**What the exercise asks:**
For this exercise, the reply is the listing below, reproduced exactly.

═══ Material provided

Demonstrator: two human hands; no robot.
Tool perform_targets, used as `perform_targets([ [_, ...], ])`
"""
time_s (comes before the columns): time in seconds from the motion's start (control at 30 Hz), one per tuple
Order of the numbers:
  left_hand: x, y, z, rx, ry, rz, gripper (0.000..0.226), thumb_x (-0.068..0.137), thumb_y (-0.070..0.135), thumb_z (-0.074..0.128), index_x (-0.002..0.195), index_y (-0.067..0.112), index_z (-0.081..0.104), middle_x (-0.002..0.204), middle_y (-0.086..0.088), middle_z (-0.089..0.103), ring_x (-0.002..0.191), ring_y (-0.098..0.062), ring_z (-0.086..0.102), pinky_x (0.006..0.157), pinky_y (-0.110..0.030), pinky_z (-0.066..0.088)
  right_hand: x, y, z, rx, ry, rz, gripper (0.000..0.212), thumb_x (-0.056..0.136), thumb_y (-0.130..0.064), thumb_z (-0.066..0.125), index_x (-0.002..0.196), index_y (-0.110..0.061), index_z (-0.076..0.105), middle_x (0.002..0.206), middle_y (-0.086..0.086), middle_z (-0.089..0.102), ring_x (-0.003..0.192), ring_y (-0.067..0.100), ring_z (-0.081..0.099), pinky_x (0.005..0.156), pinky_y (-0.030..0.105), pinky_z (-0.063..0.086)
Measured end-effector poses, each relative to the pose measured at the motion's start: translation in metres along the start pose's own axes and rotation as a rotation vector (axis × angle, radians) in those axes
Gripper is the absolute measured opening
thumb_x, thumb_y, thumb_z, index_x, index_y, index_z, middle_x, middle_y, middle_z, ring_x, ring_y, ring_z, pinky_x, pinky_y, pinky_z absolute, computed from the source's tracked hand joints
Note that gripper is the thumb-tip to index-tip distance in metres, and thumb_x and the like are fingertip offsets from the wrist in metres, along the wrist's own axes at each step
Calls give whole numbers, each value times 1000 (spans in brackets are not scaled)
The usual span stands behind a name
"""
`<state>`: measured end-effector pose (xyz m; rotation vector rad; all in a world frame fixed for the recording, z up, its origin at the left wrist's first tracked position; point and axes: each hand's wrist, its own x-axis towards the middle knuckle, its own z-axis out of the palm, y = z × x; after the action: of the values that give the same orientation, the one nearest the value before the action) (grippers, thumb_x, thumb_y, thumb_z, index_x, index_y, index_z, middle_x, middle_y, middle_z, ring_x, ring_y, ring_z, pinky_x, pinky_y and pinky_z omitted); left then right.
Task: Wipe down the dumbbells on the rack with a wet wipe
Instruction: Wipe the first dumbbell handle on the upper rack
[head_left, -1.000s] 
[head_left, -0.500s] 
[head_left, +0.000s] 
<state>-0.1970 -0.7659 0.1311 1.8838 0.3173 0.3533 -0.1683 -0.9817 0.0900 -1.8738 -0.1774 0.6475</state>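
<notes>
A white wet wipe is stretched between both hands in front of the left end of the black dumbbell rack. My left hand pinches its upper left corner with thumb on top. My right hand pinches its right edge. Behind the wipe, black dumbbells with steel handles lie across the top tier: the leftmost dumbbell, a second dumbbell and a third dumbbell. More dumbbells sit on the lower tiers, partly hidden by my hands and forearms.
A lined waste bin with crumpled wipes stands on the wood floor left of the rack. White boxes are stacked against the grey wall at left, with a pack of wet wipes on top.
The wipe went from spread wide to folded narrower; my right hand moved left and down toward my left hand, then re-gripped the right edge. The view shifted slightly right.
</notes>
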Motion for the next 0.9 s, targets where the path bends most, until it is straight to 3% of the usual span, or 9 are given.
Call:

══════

**Answer below:**
Demonstrator: two human hands; no robot.
Tool perform_targets, used as `perform_targets([ [_, ...], ])`
"""
time_s (comes before the columns): time in seconds from the motion's start (control at 30 Hz), one per tuple
Order of the numbers:
  left_hand: x, y, z, rx, ry, rz, gripper (0.000..0.226), thumb_x (-0.068..0.137), thumb_y (-0.070..0.135), thumb_z (-0.074..0.128), index_x (-0.002..0.195), index_y (-0.067..0.112), index_z (-0.081..0.104), middle_x (-0.002..0.204), middle_y (-0.086..0.088), middle_z (-0.089..0.103), ring_x (-0.002..0.191), ring_y (-0.098..0.062), ring_z (-0.086..0.102), pinky_x (0.006..0.157), pinky_y (-0.110..0.030), pinky_z (-0.066..0.088)
  right_hand: x, y, z, rx, ry, rz, gripper (0.000..0.212), thumb_x (-0.056..0.136), thumb_y (-0.130..0.064), thumb_z (-0.066..0.125), index_x (-0.002..0.196), index_y (-0.110..0.061), index_z (-0.076..0.105), middle_x (0.002..0.206), middle_y (-0.086..0.086), middle_z (-0.089..0.102), ring_x (-0.003..0.192), ring_y (-0.067..0.100), ring_z (-0.081..0.099), pinky_x (0.005..0.156), pinky_y (-0.030..0.105), pinky_z (-0.063..0.086)
Measured end-effector poses, each relative to the pose measured at the motion's start: translation in metres along the start pose's own axes and rotation as a rotation vector (axis × angle, radians) in those axes
Gripper is the absolute measured opening
thumb_x, thumb_y, thumb_z, index_x, index_y, index_z, middle_x, middle_y, middle_z, ring_x, ring_y, ring_z, pinky_x, pinky_y, pinky_z absolute, computed from the source's tracked hand joints
Note that gripper is the thumb-tip to index-tip distance in metres, and thumb_x and the like are fingertip offsets from the wrist in metres, along the wrist's own axes at each step
Calls give whole numbers, each value times 1000 (spans in brackets are not scaled)
The usual span stands behind a name
"""
`<state>`: measured end-effector pose (xyz m; rotation vector rad; all in a world frame fixed for the recording, z up, its origin at the left wrist's first tracked position; point and axes: each hand's wrist, its own x-axis towards the middle knuckle, its own z-axis out of the palm, y = z × x; after the action: of the values that give the same orientation, the one nearest the value before the action) (grippers, thumb_x, thumb_y, thumb_z, index_x, index_y, index_z, middle_x, middle_y, middle_z, ring_x, ring_y, ring_z, pinky_x, pinky_y and pinky_z omitted); left then right.
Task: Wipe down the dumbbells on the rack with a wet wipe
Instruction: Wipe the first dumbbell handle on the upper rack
[head_left, -1.000s] 
[head_left, -0.500s] 
[head_left, +0.000s] 
<state>-0.1970 -0.7659 0.1311 1.8838 0.3173 0.3533 -0.1683 -0.9817 0.0900 -1.8738 -0.1774 0.6475</state>
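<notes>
A white wet wipe is stretched between both hands in front of the left end of the black dumbbell rack. My left hand pinches its upper left corner with thumb on top. My right hand pinches its right edge. Behind the wipe, black dumbbells with steel handles lie across the top tier: the leftmost dumbbell, a second dumbbell and a third dumbbell. More dumbbells sit on the lower tiers, partly hidden by my hands and forearms.
A lined waste bin with crumpled wipes stands on the wood floor left of the rack. White boxes are stacked against the grey wall at left, with a pack of wet wipes on top.
The wipe went from spread wide to folded narrower; my right hand moved left and down toward my left hand, then re-gripped the right edge. The view shifted slightly right.
</notes>
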Motion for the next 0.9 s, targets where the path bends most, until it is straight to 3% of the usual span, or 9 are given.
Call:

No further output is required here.